= Michael Leyser =

German physician and anatomist

Michael Leyser (also Michael Lyser: 14 April 1626 – 20 December 1660) was a German physician and anatomist.

==Life==
Michael Leyser was born in Leipzig in 1626. His father was the theologian Polykarp Leyser II (1586-1633). There were a number of members of the Leyser family who achieved notability during this period, but Michael would be unusual among them in not becoming a theologian. His mother, Sabine, was the daughter of Nikolaus Volckmar (1573-1602), a book dealer who at one stage served as the major of Leipzig.

Michael Leyser began his university career studying Philosophy at Wittenberg, later transferring to Leipzig University where he received his Magister degree in Philosophy. He then switched to Medicine, studying under Thomas Bartholin at Copenhagen, where he mastered the full range of knowledge and experience on the subject of Anatomy. Under the guidance of Bartholin he prepared human skeletons, making them exceptionally clean and white. Bartholin had him appointed Assessor and Pro-rector: Leyser went on to become as one of the most able anatomists of his generation.
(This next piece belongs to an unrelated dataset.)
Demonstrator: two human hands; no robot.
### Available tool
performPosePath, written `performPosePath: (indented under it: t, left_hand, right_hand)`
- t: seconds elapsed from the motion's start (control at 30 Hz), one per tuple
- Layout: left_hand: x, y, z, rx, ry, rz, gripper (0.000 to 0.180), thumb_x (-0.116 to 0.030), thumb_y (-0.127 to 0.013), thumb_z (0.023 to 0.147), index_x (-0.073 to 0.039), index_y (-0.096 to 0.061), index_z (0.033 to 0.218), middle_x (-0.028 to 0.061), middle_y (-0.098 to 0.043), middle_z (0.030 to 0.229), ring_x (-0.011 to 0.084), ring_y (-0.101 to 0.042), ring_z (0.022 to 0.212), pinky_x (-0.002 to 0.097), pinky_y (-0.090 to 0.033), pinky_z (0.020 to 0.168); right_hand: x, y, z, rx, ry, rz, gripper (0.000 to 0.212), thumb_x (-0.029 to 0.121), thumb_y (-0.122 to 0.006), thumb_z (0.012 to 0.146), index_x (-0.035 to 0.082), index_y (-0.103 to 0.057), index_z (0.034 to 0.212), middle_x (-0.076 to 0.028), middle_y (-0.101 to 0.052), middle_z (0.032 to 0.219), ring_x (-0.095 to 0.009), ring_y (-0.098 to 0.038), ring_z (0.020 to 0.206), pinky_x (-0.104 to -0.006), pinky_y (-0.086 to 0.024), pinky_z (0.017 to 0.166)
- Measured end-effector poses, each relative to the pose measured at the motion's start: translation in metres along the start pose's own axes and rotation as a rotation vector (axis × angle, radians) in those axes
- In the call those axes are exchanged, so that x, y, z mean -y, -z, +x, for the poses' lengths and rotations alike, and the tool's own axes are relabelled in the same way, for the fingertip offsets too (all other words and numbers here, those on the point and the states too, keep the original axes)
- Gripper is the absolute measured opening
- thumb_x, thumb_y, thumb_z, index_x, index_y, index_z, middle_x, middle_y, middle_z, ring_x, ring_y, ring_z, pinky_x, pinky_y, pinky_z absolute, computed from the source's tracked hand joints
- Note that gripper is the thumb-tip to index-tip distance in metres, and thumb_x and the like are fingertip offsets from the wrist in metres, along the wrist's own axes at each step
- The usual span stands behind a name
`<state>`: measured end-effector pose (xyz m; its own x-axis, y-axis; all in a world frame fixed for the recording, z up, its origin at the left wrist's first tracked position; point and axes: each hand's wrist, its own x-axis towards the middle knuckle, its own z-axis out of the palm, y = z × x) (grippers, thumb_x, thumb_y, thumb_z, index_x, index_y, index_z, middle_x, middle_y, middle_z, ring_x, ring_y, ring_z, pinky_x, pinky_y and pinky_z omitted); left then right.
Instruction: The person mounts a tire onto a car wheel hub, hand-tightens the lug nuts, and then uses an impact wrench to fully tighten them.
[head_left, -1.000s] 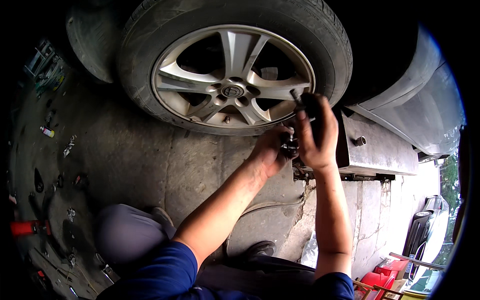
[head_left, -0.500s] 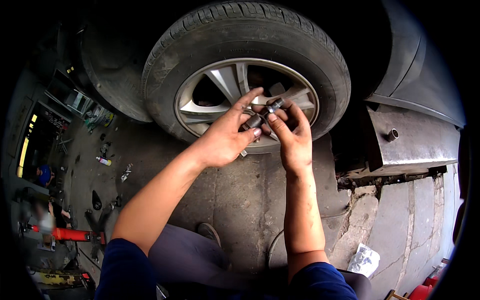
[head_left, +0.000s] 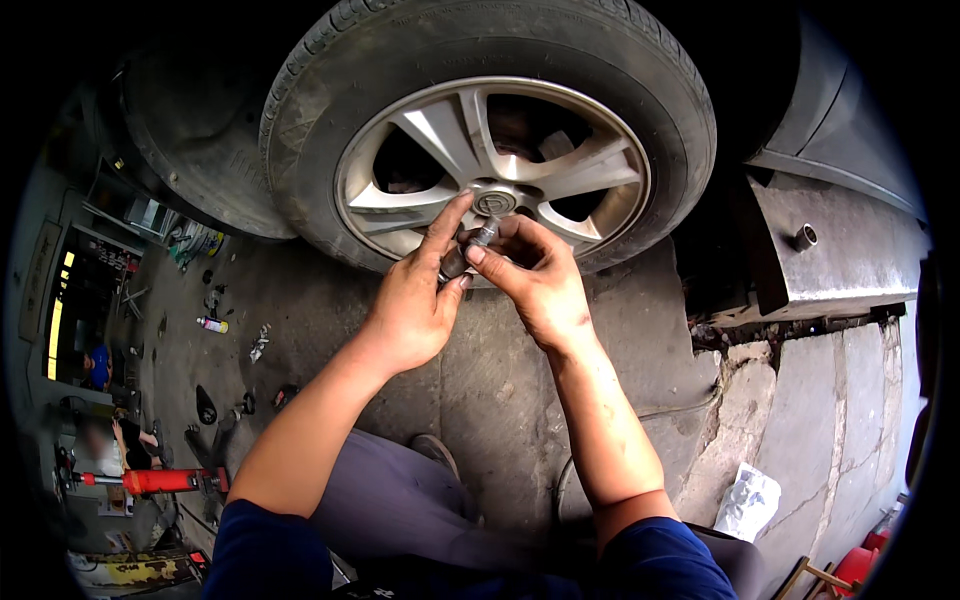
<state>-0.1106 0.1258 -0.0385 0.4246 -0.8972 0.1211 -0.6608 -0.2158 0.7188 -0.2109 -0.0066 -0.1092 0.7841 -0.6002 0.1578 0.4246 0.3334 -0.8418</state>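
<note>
My left hand (head_left: 415, 305) is closed round a dark cylindrical socket (head_left: 453, 264), its index finger stretched up toward the wheel hub. Just beside it, my right hand (head_left: 535, 272) pinches a short shiny metal lug nut (head_left: 484, 233) between thumb and fingers. The nut's lower end meets the socket's mouth; whether it sits inside, the fingers hide. Both hands are in front of a silver alloy wheel (head_left: 440, 140), below its round centre cap (head_left: 494, 203). A black tyre (head_left: 320, 150) surrounds the rim.
Another socket (head_left: 806, 237) stands on a grey metal ledge (head_left: 850, 270) at right. A crumpled white bag (head_left: 748, 502) and a thin hose (head_left: 660, 411) lie on the concrete floor. At left are a spray can (head_left: 212, 325), a red jack (head_left: 165, 481) and another person (head_left: 98, 367).
Both hands have moved left and slightly down in the picture, bringing the lug nut against the socket. The wheel's centre cap has come into view above them. The whole view has shifted a little.
</note>
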Motion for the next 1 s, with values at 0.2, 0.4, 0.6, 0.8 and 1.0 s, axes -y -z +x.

At his teacher's instigation, in 1653 he set out the medical requirements and rules which were established among Anatomy teachers, which he published under the title '"Culter anatomicus. Hoc est: Methodus brecis, facilis ac perspicua artificose et compendiose humana incidendi cadavera"'. The book had been republished five times by 1731, and also been translated from Latin into German and English. In this way he disseminated knowledge that had hitherto been held within a restrict circle of experts, but he did not stop there. In the vicious dispute between Bartholin and Olaus Rudbeck over who deserved credit for vital discoveries regarding the Lymphatic system, Rudbeck got to the point of asserting that the person who really deserved the credit was Michael Leyser, for whose discoveries Bartholin had appropriated the credit by publishing the results under his own name.

After publishing his book in 1653 Leyser seems to have abandoned his university career at Copenhagen. Around 1656 he probably moved to Padua where he received his Doctor of Medicine qualification, before returning to Denmark. Here he moved to Lolland and Møn, then setting up in practice as a physician between those two islands at Nykøbing on Falster. It was here that he died, shortly after his marriage, still aged only about 34, on 20 December 1660. The illness that killed him is identified as a " "Febris maligna", a "cold fever" probably caused by Typhus or Plague.

== Output (not a complete list) ==
- Calculo renum et vesice. Kopenhagen 1651.
- Culter anatomicus sive methodus humana corpora fecanda. Kopenhagen 1653. Weitere fünf Auflagen bis 1731, auch ins Englische übersetzt (The art of dissecting the human body…. London 1740.)
- De auditu. Kopenhagen 1653.
- De sphacelo cerebri. Leipzig 1656.
- Observationes medicae virorum clarissimorum. Frankfurt. 1679, posthum veröffentlicht.
- Cultro anatomico. Frankfurt 1679, posthum veröffentlicht.